- This post was originally posted on my personal blog:”Programmer charging Station”
- Article links:”Portal”
The data structure is the skeleton of the program, and the algorithm is the soul of the program.
Algorithm + Data Structure = Program is a very famous book written by Niklaus Emil Wirth, the father of Pascal. The title of the book became one of the most famous lines in computer science. It can be seen that for program design, the relationship between algorithm and data structure is inseparable.
So before we do that, we need to figure out what is an algorithm? What is a data structure? Why learn algorithms and data structures?
Simply put, an Algorithm is a method or process to solve a problem. If we think of a problem as a function, then an algorithm is the process of converting input into output. A Data Structure is a computer representation of Data and the corresponding set of operations. Programs are concrete implementations of algorithms and data structures.
If we think of “programming” as cooking, then “data structures” are ingredients and spices, and “algorithms” are different cooking methods, or recipes. Different ingredients and spices, different cooking styles, different permutations. The same thing, made by different people, the taste of nature is also very different.

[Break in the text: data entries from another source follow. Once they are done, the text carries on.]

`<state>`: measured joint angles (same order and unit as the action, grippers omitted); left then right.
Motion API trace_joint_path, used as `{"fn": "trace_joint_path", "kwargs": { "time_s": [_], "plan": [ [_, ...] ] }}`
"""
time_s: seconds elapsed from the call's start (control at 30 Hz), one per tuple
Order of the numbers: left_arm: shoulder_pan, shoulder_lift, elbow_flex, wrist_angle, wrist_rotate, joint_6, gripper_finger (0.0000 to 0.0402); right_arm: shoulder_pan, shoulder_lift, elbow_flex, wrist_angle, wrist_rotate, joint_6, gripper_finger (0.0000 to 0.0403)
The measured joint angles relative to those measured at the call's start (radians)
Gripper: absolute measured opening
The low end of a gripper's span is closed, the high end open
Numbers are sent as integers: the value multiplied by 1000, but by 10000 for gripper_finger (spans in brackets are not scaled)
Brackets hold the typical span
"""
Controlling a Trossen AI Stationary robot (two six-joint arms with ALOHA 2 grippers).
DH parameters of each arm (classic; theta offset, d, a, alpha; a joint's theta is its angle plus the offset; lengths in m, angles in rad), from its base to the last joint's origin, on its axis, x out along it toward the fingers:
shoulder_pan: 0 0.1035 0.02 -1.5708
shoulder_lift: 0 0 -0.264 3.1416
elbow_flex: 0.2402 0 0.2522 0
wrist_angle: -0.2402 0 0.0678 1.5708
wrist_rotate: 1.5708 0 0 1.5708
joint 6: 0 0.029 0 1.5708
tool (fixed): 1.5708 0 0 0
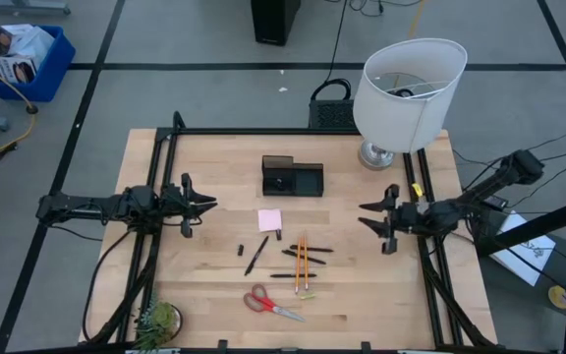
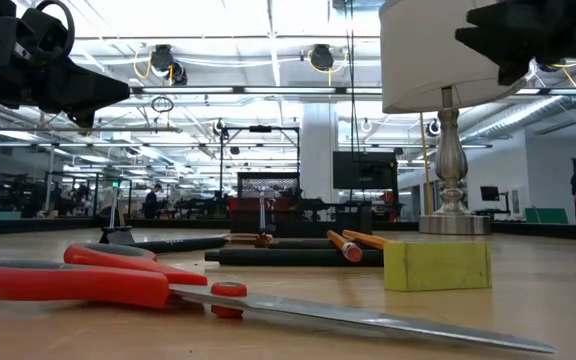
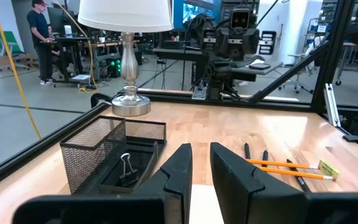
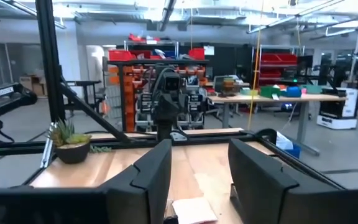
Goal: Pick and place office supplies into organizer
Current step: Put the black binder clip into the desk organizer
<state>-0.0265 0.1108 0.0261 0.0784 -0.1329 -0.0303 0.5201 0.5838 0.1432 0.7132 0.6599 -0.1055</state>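
both arms are matte black, chunky jointed segments, with blocky wedge-shaped fingers (image 3: 229, 180) and thin black cables trailing off

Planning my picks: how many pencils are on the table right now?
2. Both pencils lie side by side, near the table's middle, right of the pink sticky-note pad: one pencil and the other pencil just to its right. None appears hidden.

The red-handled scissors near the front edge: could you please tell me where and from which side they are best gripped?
Grip the scissors probably at the pivot, just past the red handles, coming straight down from above. They lie flat and closed, with bare table on both sides, so a hand spanning the narrow neck should fit. The left hand looks slightly nearer.
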Motion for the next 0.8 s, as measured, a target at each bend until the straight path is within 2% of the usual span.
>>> {"fn": "trace_joint_path", "kwargs": {
  "time_s": [0.2,0.43,0.53,0.63,0.8],
  "plan": [
    [0,0,0,2,0,-4,63,-1,-62,-46,5,-2,-35,149],
    [0,3,1,66,2,-57,63,-1,-64,-107,9,-6,-11,151],
    [-2,9,2,81,35,-100,63,-1,-62,-122,9,-6,-11,149],
    [-8,19,2,84,53,-173,63,-1,-62,-125,9,-6,-11,149],
    [-46,53,2,95,126,-431,63,-1,-62,-126,9,-6,-11,152]
  ]
}}
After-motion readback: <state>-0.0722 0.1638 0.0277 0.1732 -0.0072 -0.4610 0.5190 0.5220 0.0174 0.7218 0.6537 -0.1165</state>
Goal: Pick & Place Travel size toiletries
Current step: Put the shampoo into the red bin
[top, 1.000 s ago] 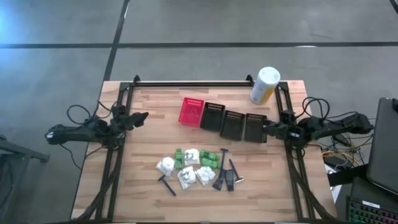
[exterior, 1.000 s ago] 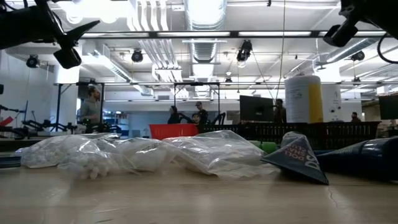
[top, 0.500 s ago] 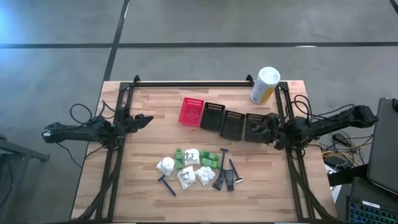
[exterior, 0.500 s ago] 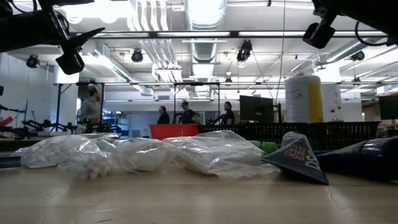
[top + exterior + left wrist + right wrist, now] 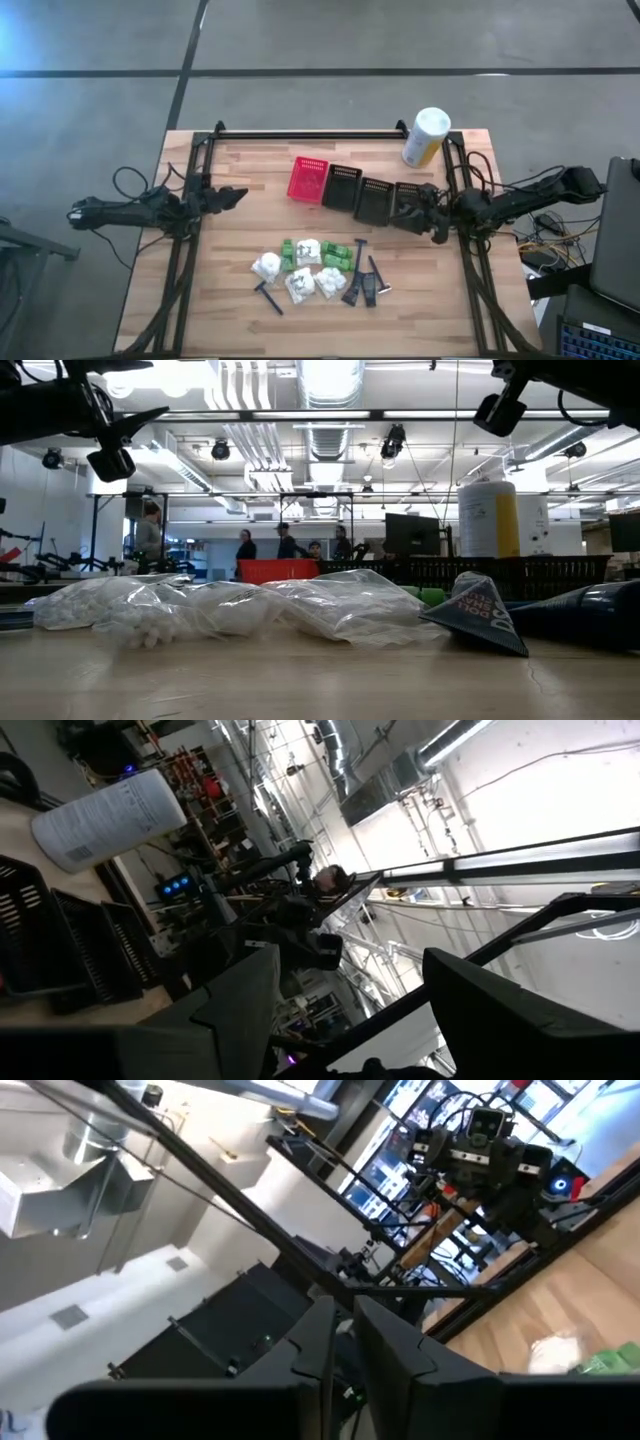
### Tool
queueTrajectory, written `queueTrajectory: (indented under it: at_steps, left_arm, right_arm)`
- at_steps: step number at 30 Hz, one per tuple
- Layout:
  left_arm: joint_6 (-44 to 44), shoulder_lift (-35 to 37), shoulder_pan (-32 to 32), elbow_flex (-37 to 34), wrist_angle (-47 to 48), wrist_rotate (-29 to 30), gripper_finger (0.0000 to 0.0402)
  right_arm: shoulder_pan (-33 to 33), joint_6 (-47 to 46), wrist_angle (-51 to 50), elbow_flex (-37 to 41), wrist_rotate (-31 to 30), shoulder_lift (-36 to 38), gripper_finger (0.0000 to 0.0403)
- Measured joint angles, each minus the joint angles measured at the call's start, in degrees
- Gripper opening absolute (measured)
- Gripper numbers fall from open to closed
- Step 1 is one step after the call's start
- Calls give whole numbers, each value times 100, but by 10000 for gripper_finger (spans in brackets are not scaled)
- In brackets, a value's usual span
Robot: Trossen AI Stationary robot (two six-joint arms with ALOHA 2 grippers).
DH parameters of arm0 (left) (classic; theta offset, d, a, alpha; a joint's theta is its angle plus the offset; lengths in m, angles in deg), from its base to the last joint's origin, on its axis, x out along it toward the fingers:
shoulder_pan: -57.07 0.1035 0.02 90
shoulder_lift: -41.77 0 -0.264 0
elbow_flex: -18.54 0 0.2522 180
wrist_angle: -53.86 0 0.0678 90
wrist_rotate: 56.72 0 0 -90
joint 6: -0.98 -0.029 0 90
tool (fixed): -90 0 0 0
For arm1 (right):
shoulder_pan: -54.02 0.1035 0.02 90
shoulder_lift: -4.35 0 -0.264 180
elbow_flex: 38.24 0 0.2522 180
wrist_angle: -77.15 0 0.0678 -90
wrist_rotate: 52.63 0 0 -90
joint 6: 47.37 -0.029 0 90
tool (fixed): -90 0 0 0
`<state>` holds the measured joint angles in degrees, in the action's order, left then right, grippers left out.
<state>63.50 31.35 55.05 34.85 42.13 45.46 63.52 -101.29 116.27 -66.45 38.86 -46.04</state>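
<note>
The travel size toiletries lie in a loose pile (image 5: 320,270) on the near middle of the table: green packets (image 5: 335,252), white crinkly pouches (image 5: 267,265), slim black razors (image 5: 268,297) and black flat sticks (image 5: 370,288). In the low view the pouches (image 5: 230,610) spread across the foreground, with a dark triangular packet (image 5: 480,618) to their right. My left gripper (image 5: 235,194) hangs open in the air at the table's left edge, far from the pile. My right gripper (image 5: 403,212) is shut and hovers over the rightmost black basket, holding nothing.
A red basket (image 5: 309,178) and three black slotted baskets (image 5: 375,198) stand in a row behind the pile. A tall white-and-yellow canister (image 5: 425,137) is at the far right corner. Dark frame rails (image 5: 180,270) run along both table sides. People stand in the room behind.
My right arm has reached in from the table's right edge toward the left, so its gripper now stands over the rightmost black basket. The toiletries have not moved.
</note>
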Motion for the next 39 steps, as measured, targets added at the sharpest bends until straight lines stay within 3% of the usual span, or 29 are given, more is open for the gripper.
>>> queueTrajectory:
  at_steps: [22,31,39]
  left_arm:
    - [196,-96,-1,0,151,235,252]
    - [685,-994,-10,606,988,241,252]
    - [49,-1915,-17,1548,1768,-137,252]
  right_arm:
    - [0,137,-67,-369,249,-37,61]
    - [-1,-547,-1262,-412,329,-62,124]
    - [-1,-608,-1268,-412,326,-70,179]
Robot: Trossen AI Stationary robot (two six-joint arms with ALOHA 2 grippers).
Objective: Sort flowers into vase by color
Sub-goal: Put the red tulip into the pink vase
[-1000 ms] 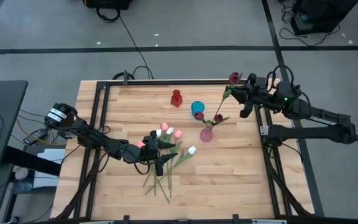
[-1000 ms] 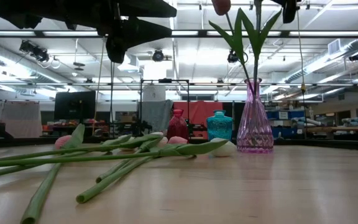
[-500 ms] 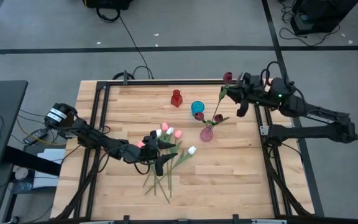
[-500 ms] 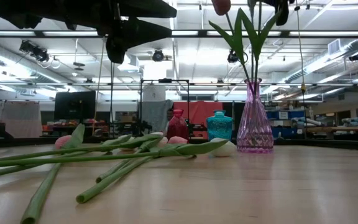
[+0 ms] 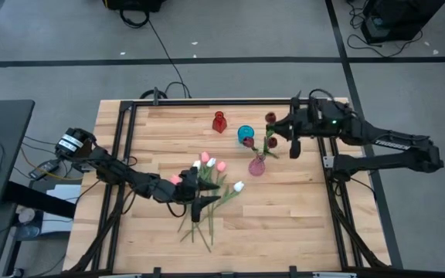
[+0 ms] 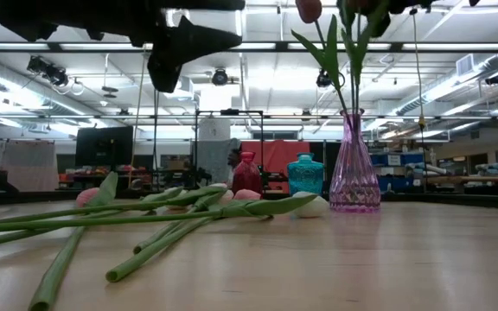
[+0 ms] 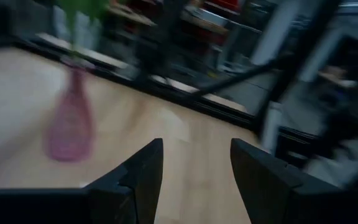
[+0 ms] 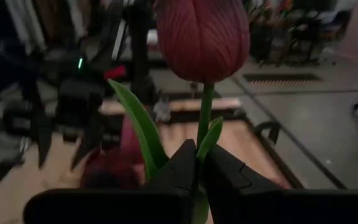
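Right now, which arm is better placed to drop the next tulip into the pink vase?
Right. Its hand is shut on a maroon tulip near the pink vase. The left hand is open and empty.

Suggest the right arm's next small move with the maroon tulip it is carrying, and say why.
Probably ease toward the pink vase and lower the stem into its neck. The right gripper is shut on a maroon tulip, held above the table near the teal vase; the pink vase already holds maroon heads. The left gripper is open over the loose flowers.
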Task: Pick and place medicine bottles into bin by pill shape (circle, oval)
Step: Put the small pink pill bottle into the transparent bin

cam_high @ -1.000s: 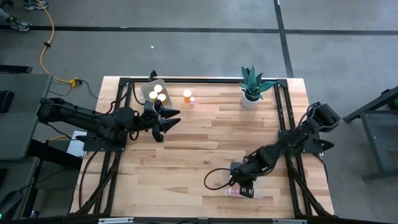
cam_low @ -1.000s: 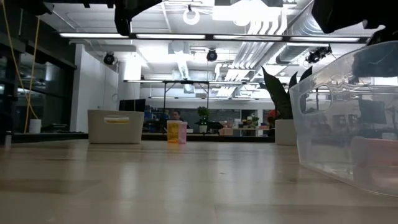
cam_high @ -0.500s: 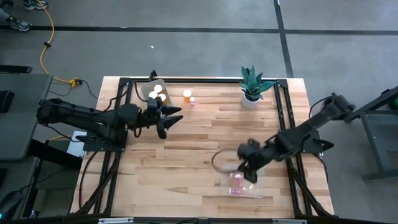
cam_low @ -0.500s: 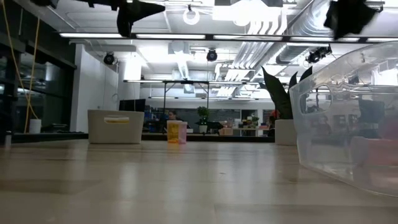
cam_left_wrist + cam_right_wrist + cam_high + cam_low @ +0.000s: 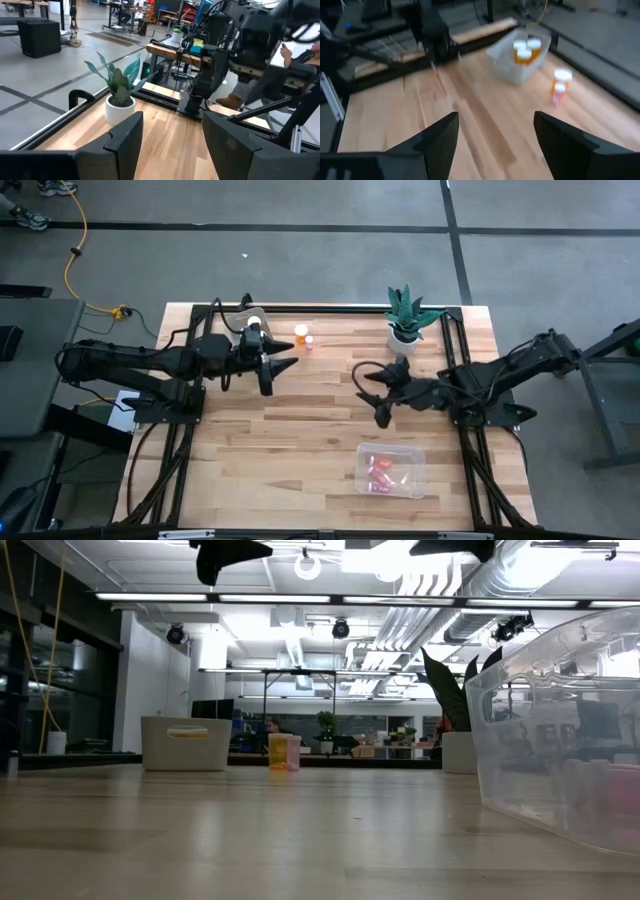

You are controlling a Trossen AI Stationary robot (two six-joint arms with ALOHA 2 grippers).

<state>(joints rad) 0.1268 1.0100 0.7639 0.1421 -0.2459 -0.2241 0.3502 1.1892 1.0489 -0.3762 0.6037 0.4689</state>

Why learn algorithms and data structures?
Take cooking, for example. When we cook dishes, we emphasize the perfect combination of color, aroma and taste. The same is true of programming, where we seek to solve problems by choosing more appropriate “data structures” and using “algorithms” that take less time and space.
We learn algorithms and data structures in order to learn how to consider solutions in terms of time complexity and space complexity in programming, train our logical thinking, and write high-quality codes, so as to improve our programming skills and obtain higher work returns.
Of course, just like cooking, mastering the ingredients and spices, learning how to cook, does not mean that you will make a delicious stir-fry dish. And just because you know algorithms and data structures doesn’t mean you can write programs. It takes a lot of thinking and thinking, and a lot of learning, to be a good cook (programmer).
1. Data structure
Data Structure: A collection of Data elements with structural properties.
Simply put: “data structure” refers to the organizational structure of data, used to organize and store data.
In terms of expansion, data structure studies the logical structure and physical structure of data as well as the mutual relationship between them, and defines the corresponding operation of this structure, designs the corresponding algorithm, and ensures that the new structure obtained after these operations still maintains the original structure type.
The function of data structure is to improve the utilization of computer hardware. For example, the operating system wants to find out where the application “Microsoft Word” is stored on the hard disk. It would be inefficient to scan the entire hard disk, but if you use the “B+ tree” as an index, you can easily search for the Word Microsoft Word, and then quickly locate the file information of the application “Microsoft Word”. Find the disk location from the file information.
The purpose of learning data structure is to help us understand and master how the data in the computer is organized and stored.
For data structures, we can classify data according to its “logical structure” and “physical structure”.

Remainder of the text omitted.